--- What to produce ---
Lines that include the string "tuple" are the ones to copy from the entries below.

Excerpts from a dataset:
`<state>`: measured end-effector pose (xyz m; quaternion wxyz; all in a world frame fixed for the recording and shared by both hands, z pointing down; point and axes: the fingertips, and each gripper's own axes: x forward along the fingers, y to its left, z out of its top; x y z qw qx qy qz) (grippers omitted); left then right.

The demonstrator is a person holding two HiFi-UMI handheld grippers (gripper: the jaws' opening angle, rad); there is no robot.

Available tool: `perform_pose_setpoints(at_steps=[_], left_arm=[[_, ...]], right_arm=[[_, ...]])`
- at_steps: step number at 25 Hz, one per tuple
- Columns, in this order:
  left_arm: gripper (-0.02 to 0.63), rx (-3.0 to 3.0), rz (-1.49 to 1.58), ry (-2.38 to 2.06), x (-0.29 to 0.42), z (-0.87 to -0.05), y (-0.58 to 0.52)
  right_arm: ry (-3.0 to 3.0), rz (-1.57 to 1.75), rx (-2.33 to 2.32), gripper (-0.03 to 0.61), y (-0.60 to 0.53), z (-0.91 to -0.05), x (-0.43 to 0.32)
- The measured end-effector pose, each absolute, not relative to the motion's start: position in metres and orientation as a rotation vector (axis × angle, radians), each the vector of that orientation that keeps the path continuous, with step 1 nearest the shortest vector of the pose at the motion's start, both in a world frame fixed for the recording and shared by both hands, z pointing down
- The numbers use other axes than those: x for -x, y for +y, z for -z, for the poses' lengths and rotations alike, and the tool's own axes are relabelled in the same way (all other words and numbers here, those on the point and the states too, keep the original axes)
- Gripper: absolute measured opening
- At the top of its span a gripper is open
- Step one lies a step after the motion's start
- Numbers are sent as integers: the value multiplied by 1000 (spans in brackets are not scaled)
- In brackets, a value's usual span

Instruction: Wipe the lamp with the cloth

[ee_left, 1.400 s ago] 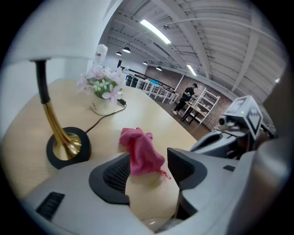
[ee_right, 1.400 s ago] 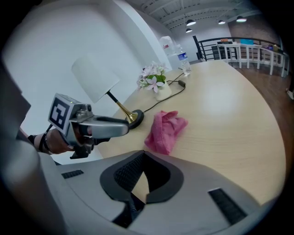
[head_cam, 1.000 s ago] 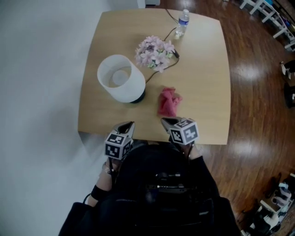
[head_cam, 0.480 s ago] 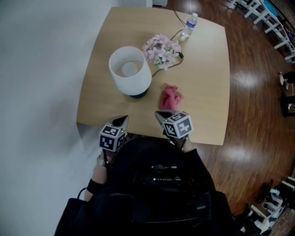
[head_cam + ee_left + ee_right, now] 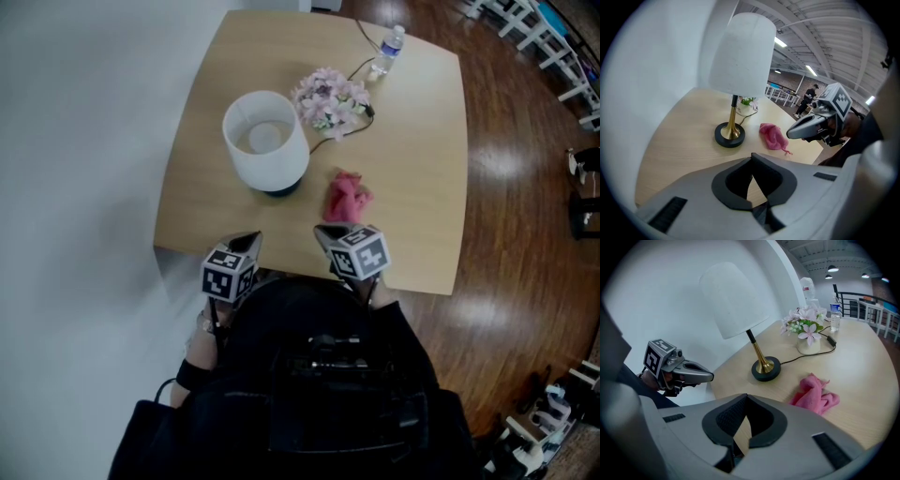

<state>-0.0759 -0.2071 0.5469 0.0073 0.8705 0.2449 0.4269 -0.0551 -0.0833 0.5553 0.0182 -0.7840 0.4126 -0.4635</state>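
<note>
A table lamp [image 5: 265, 141] with a white shade, brass stem and black base stands upright at the middle left of the tan table [image 5: 422, 169]. To the right of its base lies a crumpled pink cloth [image 5: 346, 197], touched by nothing. My left gripper [image 5: 251, 240] is shut and empty over the table's near edge, in front of the lamp. My right gripper [image 5: 323, 232] is also shut and empty, just short of the cloth. The left gripper view shows the lamp [image 5: 740, 56], the cloth [image 5: 773, 136] and the right gripper [image 5: 806, 129]. The right gripper view shows the lamp [image 5: 733, 298] and the cloth [image 5: 814, 394].
A pot of pink flowers [image 5: 328, 98] stands behind the lamp, with the black cord [image 5: 361, 42] running past it to the far edge. A water bottle [image 5: 391, 42] stands at the far right corner. Wooden floor [image 5: 525, 187] lies right of the table, a white wall [image 5: 84, 141] on its left.
The head view has shifted, so the lamp and table sit further right and higher in it. Both grippers have drifted slightly along the near edge and stay shut.
</note>
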Motion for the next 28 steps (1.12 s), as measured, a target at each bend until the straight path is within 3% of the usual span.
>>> perform_pose_setpoints(at_steps=[28], left_arm=[[3, -2702, -1346, 731, 62, -555, -212]], right_arm=[[1351, 1512, 2470, 0, -89, -563, 45]])
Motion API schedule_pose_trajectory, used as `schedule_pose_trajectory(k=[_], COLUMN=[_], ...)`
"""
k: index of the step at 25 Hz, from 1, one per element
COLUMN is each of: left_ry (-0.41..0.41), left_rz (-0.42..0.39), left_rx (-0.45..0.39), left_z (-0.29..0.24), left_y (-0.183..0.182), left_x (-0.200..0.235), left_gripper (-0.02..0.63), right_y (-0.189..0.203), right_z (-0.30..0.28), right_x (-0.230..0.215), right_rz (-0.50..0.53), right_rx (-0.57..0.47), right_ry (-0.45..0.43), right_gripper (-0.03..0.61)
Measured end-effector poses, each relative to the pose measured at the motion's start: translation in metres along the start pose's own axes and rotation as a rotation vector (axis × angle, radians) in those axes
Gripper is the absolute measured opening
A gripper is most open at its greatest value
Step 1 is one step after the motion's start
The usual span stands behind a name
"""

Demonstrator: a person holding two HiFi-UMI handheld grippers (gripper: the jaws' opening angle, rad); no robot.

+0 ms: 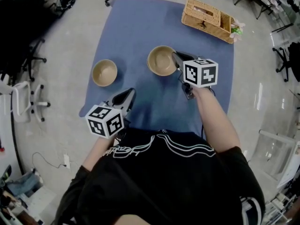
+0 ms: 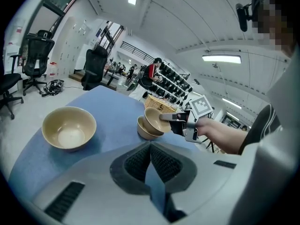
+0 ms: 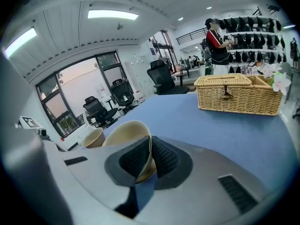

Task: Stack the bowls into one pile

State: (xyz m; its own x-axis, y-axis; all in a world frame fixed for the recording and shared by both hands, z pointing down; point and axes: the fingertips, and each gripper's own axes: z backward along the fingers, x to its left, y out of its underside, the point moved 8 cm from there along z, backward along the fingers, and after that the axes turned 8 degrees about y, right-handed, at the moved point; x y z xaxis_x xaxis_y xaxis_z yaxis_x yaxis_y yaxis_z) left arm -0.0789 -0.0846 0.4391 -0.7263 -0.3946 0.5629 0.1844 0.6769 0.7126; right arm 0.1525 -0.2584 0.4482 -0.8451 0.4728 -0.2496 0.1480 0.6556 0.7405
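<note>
With right hand-held gripper (image 3: 149,146) shut on its rim, holds 1st bowl (image 3: 124,135) tilted over 2nd bowl (image 2: 144,134) on blue bench (image 1: 140,22); holds left hand-held gripper (image 2: 150,149) closed, empty, near 3rd bowl (image 2: 69,128).

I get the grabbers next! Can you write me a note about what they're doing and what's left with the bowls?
Left gripper: fingers shut, empty, over the near side of the blue-covered table.
Right gripper: fingers shut on the rim of a tan round bowl, tilted over a second tan bowl on the table. I can't tell if it is seated.
Third tan bowl: stands alone, off to the left.
Done: first stacking nearly finished.
Left: settle and release the held bowl, then get the lone bowl into the same pile.
</note>
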Motion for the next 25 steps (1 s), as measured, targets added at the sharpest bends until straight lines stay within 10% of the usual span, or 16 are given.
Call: schedule_pose_trajectory(k=[15, 25], left_ry=[-0.034, -0.027], left_rz=[0.023, 0.017], left_rx=[-0.012, -0.032], left_z=[0.009, 0.018], left_y=[0.002, -0.006], left_x=[0.008, 0.013], left_gripper=[0.023, 0.023], right_y=[0.007, -0.001], right_z=[-0.015, 0.009], right_x=[0.007, 0.02], right_rz=[0.083, 0.092], right_rx=[0.01, -0.044], right_ry=[0.013, -0.034], right_gripper=[0.046, 0.207])
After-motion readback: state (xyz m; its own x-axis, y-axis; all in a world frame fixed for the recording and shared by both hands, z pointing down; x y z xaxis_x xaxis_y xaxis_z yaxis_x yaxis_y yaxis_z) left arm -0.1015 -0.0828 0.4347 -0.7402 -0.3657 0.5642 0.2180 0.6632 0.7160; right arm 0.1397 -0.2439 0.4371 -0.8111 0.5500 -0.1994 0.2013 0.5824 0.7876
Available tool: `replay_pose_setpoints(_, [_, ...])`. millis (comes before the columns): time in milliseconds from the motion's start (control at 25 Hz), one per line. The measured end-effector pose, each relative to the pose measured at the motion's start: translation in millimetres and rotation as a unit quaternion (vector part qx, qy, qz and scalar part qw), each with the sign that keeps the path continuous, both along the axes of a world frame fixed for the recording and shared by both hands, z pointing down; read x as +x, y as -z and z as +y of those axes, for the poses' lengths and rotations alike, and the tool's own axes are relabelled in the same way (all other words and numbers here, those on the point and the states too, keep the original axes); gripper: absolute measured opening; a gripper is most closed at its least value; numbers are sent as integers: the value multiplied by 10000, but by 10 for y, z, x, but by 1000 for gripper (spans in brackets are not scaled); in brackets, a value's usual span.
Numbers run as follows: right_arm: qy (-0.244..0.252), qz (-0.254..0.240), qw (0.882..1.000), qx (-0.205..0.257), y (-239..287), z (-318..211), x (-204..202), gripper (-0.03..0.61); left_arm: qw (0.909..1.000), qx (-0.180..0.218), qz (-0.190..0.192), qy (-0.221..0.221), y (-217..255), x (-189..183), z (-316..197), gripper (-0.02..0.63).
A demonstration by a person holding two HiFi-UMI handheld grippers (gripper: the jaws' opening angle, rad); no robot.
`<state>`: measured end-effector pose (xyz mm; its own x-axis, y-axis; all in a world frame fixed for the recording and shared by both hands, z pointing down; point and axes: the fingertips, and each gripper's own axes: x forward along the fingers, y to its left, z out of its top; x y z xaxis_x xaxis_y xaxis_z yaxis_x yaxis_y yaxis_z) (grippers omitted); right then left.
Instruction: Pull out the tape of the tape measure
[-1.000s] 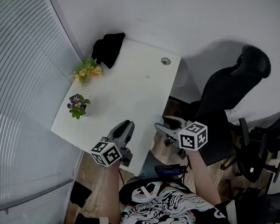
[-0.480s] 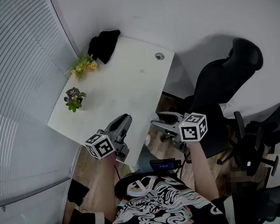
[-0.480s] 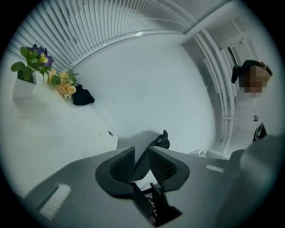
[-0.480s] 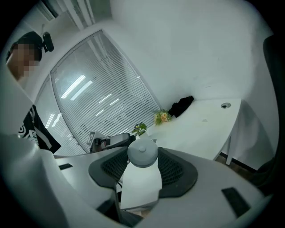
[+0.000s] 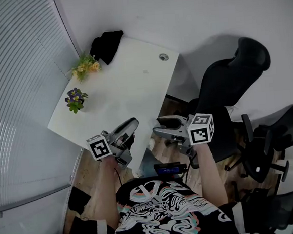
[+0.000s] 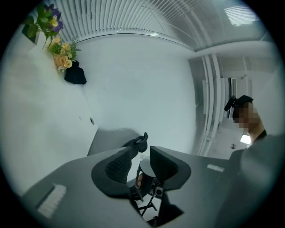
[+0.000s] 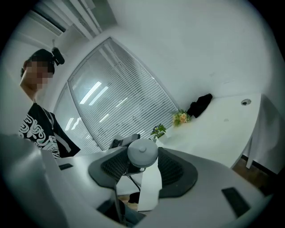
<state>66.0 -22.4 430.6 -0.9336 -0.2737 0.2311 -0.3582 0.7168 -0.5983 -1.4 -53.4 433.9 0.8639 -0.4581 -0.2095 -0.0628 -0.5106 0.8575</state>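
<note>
Here, the right gripper (image 7: 142, 162) has its fingers set wide around the tape measure (image 7: 142, 153). The tape measure is a round grey case clamped by its sides between the pads, near their tips. The white tape (image 7: 149, 187) hangs down from it toward the base of the fingers. Held that way, the tape end is likely kept free for the other hand.

The left gripper (image 6: 142, 156) has just been opening its jaws. They stand apart with nothing between them, only a chair (image 6: 142, 140) far beyond. It looks readied to take the tape but is not yet on it.

In the head view the two sets of fingertips are near each other but apart, just off the near edge of the table (image 5: 124, 90). Ahead of the left fingers the tabletop runs open up to the flowers (image 5: 87, 66). Behind the right gripper stands the chair, so the freest room for pulling seems to be sideways along the table edge.
</note>
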Motion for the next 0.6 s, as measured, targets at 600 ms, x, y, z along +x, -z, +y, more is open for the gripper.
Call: replay_pose_setpoints(600, [686, -548, 9961, 80, 261, 215, -280, 215, 9861, -410, 1532, -501, 242, 2, 127, 118])
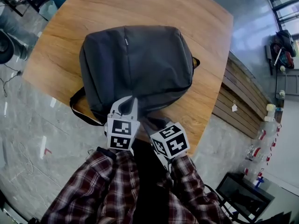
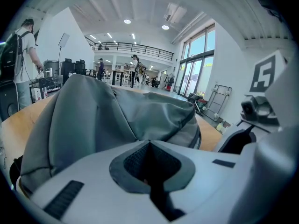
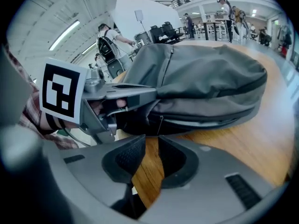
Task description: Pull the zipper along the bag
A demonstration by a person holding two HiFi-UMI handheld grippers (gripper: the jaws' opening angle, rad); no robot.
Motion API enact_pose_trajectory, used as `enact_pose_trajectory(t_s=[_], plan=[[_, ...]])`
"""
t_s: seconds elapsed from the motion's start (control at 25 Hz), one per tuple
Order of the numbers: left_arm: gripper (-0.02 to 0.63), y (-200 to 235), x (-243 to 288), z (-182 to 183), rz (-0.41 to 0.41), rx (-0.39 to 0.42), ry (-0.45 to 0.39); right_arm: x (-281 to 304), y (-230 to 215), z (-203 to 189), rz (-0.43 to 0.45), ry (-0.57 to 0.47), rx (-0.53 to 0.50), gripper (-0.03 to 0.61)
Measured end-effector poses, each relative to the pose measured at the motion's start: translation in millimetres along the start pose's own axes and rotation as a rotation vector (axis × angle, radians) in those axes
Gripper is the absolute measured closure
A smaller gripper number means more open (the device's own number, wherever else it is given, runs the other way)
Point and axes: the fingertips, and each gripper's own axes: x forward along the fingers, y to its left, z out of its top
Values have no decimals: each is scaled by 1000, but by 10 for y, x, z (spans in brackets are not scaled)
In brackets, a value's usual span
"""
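Observation:
A dark grey backpack [image 1: 135, 62] lies flat on the round wooden table [image 1: 93, 13]. My left gripper [image 1: 132, 101] is on the bag's near edge, its jaws shut with creased bag fabric [image 2: 117, 120] running into the tips. My right gripper [image 1: 153, 123] hovers just right of it above the table's edge. In the right gripper view its jaws [image 3: 152, 150] stand a little apart, with only bare wood between them. A small metal zipper pull [image 3: 162, 121] hangs on the bag's side zipper [image 3: 210, 119], just beyond those jaws and beside the left gripper [image 3: 152, 93].
A black shoulder strap [image 1: 76, 107] loops off the bag's left side over the table edge. A slatted wooden bench [image 1: 243, 101] stands on the floor to the right. People stand by desks [image 2: 21, 55] far behind the table.

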Motion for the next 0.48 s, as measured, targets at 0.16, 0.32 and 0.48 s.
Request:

--- Answer section ---
- at_steps: step number at 25 Hz, one per tuple
t_s: seconds elapsed from the motion's start (control at 25 Hz), one per tuple

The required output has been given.